Activity: Make an exact copy, from the records below, of the lines from the line containing "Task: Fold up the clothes" to the line containing "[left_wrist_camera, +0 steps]", both lines included, excluding pictures.

Items listed in a dataset:
• • • • • • •

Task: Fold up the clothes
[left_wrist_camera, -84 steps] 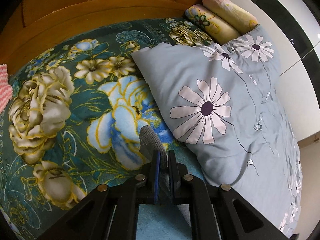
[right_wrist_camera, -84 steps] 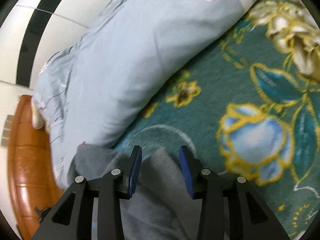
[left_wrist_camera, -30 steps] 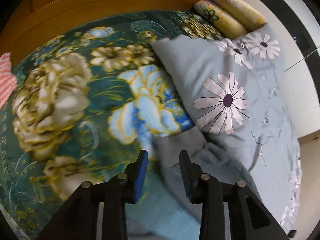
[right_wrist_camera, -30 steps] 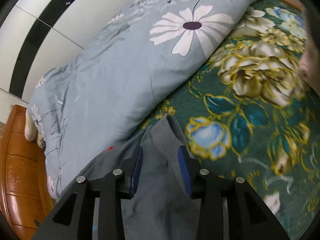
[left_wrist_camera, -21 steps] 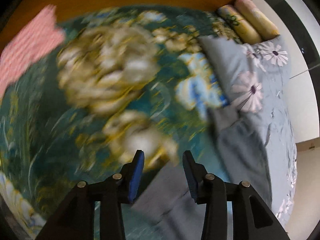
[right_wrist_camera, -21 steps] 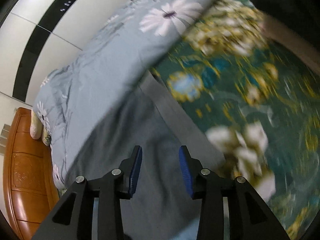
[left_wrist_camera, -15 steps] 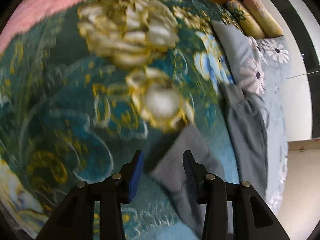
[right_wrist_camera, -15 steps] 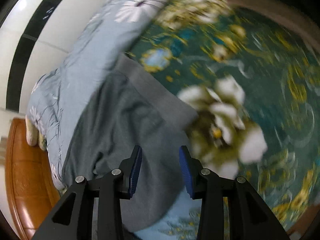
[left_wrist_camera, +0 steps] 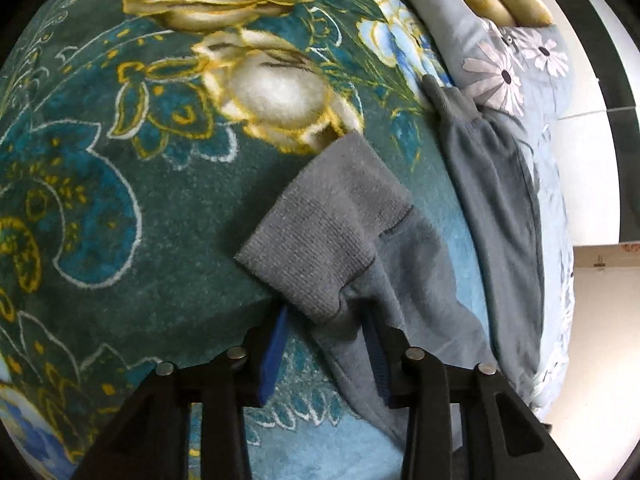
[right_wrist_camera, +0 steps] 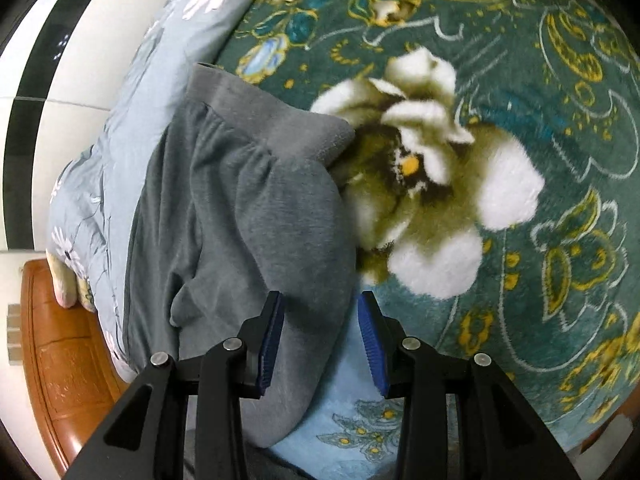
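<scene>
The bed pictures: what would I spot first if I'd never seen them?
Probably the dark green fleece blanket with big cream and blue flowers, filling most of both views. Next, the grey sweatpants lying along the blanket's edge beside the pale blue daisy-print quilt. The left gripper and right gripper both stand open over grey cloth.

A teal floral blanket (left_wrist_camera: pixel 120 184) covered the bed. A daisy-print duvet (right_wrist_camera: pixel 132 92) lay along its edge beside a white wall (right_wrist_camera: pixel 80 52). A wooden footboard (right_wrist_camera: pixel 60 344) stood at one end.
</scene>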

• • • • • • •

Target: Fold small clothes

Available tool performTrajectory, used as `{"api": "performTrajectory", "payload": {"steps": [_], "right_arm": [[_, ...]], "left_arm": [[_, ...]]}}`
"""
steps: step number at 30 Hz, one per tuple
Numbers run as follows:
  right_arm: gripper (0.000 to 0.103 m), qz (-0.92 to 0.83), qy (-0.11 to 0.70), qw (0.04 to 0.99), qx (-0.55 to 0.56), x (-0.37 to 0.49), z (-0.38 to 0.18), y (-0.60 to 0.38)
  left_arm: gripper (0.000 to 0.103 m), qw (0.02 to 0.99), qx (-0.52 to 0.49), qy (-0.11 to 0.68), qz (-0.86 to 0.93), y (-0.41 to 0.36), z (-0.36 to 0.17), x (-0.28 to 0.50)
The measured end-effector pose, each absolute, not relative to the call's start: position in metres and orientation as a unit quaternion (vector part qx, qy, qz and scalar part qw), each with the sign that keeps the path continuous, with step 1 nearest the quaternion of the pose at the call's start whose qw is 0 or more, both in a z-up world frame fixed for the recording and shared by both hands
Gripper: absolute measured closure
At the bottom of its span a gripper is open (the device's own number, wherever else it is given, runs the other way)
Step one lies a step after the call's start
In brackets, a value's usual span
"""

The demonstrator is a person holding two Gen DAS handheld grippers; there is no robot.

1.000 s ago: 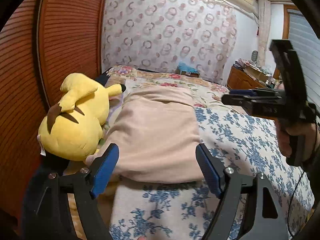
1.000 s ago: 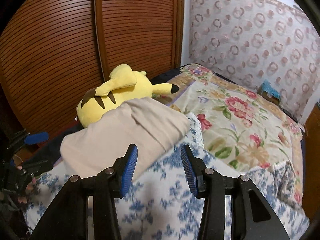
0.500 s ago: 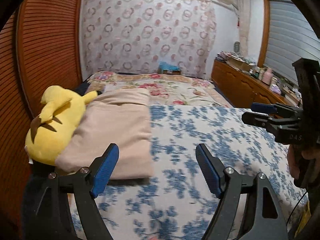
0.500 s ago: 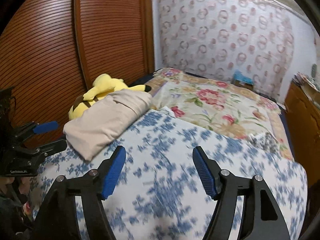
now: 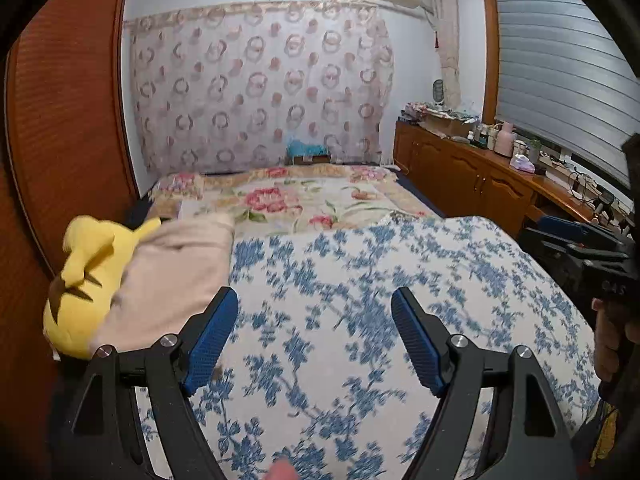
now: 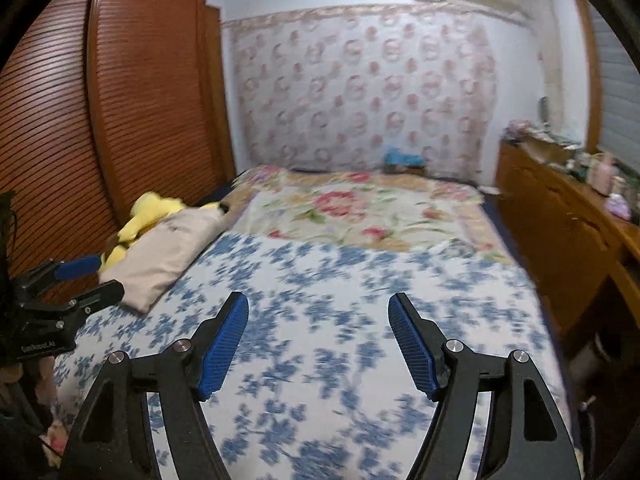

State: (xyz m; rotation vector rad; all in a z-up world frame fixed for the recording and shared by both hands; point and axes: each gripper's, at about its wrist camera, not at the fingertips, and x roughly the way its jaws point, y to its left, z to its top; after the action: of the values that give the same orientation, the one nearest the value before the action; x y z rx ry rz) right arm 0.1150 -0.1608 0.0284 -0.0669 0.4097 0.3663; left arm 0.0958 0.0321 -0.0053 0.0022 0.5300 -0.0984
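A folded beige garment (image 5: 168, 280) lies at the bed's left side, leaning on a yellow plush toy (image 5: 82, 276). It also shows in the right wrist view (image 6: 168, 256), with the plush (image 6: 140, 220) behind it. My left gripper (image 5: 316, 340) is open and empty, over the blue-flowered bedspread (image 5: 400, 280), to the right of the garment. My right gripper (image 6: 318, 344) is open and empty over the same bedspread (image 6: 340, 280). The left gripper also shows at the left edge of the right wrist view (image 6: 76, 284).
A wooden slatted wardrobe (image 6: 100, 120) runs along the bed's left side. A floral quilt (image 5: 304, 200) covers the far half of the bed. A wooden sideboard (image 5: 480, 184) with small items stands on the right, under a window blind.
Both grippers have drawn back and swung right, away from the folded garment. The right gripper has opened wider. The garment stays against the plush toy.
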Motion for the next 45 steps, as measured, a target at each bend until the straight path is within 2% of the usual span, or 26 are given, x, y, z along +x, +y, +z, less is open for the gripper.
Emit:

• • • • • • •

Task answer:
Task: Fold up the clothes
[left_wrist_camera, -84 steps] 
[right_wrist_camera, -84 steps] 
[left_wrist_camera, -30 steps] 
[right_wrist_camera, -30 steps] 
[left_wrist_camera, -21 steps] 
[right_wrist_camera, -21 steps] 
[left_wrist_camera, -15 steps] 
[right_wrist_camera, -15 steps] 
[left_wrist_camera, +0 steps] 

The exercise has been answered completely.